■ **Exercise aim**:
Pull every line that includes the word "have" from the data.

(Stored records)
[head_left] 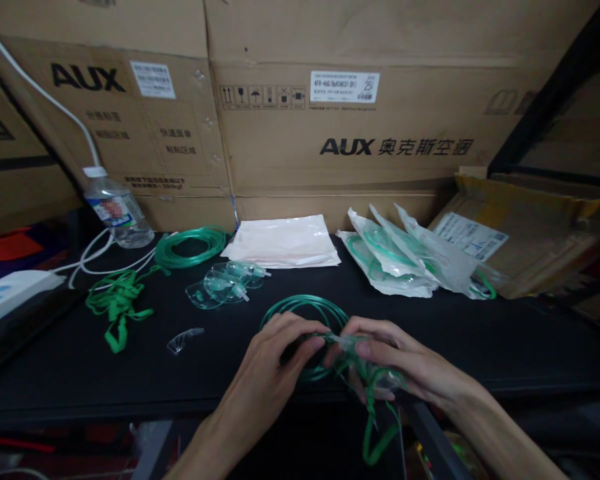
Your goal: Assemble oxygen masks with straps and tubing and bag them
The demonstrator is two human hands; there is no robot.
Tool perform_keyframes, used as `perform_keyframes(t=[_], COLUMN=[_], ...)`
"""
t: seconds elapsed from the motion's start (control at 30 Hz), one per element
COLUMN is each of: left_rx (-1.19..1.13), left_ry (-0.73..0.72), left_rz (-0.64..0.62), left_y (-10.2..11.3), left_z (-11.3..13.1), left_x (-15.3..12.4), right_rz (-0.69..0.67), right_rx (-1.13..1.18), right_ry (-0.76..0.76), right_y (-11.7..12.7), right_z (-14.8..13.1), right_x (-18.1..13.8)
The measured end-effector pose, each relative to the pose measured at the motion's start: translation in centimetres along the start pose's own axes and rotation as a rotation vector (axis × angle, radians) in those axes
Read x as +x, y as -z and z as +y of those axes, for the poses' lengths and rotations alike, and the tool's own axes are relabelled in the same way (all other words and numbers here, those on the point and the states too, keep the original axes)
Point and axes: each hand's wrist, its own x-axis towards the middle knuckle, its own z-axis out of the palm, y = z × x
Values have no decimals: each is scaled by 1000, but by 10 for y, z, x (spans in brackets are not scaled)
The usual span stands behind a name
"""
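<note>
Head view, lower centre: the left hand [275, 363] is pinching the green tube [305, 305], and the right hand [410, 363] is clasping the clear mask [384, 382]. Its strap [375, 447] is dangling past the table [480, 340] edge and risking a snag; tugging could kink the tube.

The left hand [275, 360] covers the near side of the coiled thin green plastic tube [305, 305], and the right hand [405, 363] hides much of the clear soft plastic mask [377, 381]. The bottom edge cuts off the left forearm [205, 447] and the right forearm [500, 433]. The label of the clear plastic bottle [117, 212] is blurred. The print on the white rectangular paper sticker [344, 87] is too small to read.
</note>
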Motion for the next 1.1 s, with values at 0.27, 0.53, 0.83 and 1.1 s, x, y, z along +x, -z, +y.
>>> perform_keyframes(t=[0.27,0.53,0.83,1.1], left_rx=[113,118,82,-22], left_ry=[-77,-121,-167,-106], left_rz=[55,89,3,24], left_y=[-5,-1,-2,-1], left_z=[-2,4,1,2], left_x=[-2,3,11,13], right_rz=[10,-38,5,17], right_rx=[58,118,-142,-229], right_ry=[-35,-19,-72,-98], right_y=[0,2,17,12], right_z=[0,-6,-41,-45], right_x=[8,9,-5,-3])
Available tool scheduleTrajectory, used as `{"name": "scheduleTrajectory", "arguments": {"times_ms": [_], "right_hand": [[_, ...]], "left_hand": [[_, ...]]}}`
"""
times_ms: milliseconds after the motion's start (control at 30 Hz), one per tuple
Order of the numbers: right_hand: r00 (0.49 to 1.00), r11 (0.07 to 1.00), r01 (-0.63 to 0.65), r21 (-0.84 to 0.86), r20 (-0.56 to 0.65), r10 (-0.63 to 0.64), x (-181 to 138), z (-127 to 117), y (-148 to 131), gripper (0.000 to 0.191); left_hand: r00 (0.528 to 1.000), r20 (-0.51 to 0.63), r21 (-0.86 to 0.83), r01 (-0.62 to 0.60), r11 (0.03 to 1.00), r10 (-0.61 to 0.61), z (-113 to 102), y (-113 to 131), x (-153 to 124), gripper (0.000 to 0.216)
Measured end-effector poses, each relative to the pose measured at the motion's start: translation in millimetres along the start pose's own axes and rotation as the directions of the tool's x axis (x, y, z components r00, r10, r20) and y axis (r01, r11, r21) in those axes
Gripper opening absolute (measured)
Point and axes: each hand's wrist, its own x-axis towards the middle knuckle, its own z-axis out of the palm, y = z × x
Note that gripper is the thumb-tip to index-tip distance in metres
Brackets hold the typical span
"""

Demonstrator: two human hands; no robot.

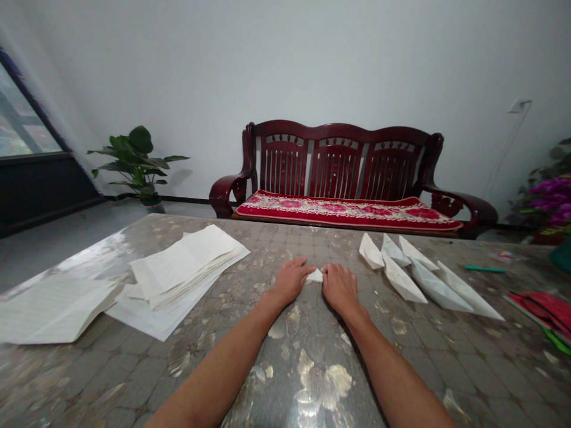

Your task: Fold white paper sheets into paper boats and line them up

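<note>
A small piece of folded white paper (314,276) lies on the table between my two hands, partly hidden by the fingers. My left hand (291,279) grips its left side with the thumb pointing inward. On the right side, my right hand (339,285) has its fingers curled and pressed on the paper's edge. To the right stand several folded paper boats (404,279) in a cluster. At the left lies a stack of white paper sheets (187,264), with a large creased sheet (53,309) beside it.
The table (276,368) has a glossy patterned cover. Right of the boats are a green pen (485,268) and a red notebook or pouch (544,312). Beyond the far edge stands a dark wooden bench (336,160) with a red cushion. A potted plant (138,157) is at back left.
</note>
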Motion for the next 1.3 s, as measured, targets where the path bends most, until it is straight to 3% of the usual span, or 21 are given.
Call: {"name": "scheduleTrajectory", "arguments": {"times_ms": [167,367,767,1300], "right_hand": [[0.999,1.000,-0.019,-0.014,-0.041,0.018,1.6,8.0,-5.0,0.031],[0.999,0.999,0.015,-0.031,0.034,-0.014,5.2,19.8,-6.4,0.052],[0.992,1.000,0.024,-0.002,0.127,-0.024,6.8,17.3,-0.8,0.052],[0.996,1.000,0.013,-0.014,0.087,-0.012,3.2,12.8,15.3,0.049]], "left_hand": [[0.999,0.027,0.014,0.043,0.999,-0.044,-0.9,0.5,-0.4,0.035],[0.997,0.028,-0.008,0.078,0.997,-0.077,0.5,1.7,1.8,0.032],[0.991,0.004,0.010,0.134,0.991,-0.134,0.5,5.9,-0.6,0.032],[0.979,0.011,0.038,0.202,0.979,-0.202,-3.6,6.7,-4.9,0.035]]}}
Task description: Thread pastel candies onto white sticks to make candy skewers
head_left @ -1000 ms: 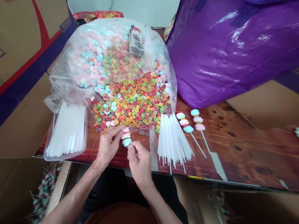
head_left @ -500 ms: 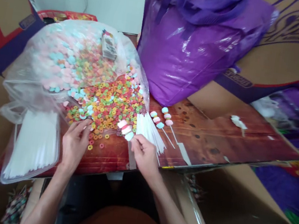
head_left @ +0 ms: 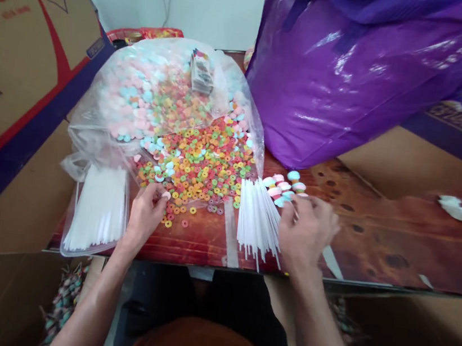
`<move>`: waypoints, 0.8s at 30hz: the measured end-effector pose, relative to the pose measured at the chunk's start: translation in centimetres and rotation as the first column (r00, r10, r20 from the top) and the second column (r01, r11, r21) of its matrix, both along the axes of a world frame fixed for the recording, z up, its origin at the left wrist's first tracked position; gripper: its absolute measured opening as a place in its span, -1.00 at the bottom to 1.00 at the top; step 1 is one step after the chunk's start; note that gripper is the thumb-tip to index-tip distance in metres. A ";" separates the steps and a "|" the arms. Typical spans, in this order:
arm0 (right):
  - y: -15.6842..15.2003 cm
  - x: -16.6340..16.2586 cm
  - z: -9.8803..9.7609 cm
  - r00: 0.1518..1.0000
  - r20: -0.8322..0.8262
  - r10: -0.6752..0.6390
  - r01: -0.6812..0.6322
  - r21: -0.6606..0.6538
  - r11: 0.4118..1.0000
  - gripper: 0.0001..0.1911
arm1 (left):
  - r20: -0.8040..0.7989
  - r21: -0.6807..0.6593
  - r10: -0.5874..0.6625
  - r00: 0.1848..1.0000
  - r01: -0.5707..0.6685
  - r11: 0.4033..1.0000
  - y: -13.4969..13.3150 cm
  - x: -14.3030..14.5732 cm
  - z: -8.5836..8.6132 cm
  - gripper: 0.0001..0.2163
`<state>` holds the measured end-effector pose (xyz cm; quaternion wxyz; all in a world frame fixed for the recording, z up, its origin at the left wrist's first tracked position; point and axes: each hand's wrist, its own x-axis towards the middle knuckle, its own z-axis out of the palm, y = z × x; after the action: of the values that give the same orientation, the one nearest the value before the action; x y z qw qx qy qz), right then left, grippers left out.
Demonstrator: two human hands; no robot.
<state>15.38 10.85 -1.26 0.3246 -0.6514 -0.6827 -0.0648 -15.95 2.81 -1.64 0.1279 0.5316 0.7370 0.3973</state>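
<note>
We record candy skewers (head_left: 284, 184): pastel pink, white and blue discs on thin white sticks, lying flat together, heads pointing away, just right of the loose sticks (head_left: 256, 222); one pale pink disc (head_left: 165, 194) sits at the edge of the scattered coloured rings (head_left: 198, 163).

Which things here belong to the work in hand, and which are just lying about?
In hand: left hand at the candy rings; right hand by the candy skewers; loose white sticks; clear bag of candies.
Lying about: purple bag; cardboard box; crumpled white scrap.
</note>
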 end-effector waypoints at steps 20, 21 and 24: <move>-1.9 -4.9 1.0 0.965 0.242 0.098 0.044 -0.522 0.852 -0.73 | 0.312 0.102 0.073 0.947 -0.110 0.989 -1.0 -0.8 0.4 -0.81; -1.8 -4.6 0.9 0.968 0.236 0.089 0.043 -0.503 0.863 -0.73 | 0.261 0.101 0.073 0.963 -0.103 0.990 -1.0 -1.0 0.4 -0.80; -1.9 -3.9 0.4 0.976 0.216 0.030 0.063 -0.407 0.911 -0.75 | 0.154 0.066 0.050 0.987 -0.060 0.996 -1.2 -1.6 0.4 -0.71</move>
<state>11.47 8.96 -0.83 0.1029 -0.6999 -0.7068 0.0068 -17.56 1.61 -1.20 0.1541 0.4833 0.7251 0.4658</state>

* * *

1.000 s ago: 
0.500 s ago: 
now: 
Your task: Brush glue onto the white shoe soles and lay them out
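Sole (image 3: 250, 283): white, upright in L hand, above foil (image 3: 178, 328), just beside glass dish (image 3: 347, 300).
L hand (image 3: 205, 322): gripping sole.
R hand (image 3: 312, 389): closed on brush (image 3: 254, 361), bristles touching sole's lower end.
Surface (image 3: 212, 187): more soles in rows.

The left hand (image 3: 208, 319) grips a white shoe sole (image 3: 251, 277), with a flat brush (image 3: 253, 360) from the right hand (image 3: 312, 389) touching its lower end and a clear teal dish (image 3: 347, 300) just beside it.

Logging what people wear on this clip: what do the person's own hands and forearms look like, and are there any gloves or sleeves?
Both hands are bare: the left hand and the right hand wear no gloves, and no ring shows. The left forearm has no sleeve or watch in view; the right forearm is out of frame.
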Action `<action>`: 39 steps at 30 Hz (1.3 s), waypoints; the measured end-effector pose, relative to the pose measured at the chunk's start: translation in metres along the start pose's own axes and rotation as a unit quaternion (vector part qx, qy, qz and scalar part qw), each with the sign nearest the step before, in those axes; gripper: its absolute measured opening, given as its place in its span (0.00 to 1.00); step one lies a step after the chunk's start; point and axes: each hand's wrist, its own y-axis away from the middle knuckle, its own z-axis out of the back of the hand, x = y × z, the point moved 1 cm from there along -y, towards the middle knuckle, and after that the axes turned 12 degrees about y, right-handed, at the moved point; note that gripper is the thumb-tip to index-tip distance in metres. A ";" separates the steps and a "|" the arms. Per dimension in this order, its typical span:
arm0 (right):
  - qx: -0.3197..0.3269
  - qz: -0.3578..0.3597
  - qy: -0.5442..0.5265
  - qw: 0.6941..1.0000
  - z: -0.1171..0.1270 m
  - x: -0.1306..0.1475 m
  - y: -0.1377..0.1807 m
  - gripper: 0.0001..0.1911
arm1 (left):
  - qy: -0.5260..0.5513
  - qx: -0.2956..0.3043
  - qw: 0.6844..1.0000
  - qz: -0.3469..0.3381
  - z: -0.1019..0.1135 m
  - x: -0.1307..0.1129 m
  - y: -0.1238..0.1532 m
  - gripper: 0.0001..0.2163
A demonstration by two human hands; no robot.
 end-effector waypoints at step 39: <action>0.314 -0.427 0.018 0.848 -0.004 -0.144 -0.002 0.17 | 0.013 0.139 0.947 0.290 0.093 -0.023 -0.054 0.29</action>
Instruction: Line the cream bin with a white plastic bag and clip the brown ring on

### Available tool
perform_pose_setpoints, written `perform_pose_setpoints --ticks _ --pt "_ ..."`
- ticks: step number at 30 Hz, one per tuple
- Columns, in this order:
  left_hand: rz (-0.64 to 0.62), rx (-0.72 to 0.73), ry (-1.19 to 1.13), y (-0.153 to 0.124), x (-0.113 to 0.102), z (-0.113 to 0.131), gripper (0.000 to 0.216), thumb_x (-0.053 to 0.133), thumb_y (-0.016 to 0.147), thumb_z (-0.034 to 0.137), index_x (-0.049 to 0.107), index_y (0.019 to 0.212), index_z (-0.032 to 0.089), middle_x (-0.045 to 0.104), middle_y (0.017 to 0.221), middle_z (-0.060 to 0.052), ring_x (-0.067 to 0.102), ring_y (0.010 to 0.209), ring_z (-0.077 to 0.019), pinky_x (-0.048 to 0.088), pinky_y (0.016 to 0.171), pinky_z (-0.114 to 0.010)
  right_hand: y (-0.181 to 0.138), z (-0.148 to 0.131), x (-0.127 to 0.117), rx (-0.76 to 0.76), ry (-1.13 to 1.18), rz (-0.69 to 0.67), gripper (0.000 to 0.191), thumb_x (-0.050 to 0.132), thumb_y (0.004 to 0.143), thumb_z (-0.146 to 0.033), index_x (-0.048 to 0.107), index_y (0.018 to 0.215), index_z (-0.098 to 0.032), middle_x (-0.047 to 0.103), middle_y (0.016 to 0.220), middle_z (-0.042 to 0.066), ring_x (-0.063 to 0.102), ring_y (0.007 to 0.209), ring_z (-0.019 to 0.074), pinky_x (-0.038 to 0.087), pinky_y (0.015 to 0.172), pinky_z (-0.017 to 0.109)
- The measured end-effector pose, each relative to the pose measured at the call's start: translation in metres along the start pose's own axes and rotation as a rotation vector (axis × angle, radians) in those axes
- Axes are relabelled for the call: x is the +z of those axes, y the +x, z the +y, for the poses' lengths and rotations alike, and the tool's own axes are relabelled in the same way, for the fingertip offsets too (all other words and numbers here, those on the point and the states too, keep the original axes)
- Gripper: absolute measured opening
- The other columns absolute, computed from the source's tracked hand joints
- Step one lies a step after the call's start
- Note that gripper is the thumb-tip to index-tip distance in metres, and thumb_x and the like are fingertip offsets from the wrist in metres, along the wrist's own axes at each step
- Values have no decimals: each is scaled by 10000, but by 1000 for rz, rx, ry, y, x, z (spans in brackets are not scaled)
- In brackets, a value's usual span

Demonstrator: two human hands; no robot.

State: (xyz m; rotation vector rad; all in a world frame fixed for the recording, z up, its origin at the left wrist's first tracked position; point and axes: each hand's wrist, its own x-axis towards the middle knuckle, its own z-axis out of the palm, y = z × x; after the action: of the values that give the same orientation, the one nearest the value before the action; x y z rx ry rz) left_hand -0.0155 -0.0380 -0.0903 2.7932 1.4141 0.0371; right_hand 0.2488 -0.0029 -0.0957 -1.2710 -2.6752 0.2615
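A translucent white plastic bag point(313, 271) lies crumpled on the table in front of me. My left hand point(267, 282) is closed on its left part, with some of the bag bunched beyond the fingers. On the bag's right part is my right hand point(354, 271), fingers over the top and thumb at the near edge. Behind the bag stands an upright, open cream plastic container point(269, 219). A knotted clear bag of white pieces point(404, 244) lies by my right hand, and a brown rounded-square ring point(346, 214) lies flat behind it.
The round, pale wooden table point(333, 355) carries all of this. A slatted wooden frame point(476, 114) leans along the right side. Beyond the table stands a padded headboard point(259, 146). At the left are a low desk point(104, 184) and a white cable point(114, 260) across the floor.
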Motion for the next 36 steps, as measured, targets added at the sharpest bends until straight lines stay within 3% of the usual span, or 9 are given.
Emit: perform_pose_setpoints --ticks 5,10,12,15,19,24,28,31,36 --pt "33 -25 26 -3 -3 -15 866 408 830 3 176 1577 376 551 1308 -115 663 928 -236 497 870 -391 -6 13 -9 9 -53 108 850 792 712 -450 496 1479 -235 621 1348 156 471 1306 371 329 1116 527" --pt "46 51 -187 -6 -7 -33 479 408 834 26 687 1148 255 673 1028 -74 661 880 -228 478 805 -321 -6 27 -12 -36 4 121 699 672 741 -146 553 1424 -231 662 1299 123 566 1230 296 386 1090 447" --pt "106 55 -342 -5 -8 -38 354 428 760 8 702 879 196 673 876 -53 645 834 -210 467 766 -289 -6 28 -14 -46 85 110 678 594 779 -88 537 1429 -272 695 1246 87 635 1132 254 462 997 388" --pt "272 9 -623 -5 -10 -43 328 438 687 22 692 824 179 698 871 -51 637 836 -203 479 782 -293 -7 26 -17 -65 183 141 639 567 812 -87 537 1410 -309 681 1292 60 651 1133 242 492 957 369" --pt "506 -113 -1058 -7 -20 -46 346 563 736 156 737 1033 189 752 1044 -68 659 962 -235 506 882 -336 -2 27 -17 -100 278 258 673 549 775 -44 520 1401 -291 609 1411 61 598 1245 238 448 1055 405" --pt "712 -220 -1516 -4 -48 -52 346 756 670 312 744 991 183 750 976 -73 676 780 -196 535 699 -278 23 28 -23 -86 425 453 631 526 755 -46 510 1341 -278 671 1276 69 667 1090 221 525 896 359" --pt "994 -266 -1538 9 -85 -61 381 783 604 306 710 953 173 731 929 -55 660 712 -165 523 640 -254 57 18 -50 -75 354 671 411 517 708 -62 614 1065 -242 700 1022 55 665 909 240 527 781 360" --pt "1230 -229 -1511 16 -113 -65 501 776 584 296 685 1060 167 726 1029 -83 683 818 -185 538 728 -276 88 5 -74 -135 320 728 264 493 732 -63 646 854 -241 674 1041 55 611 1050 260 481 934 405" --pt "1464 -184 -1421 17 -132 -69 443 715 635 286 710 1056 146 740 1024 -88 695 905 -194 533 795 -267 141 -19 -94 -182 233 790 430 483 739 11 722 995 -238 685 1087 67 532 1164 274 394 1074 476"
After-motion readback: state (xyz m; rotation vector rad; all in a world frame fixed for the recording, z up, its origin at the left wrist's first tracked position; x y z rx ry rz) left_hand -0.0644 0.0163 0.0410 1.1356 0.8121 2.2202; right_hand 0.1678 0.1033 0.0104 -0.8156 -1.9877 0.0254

■ **Result of the exercise**:
Values have no decimals: each is scaled by 1000, but by 10 for y, z, x (spans in brackets are not scaled)
- Values have no decimals: each is scaled by 10000, but by 1000 for rz, rx, ry, y, x, z (spans in brackets are not scaled)

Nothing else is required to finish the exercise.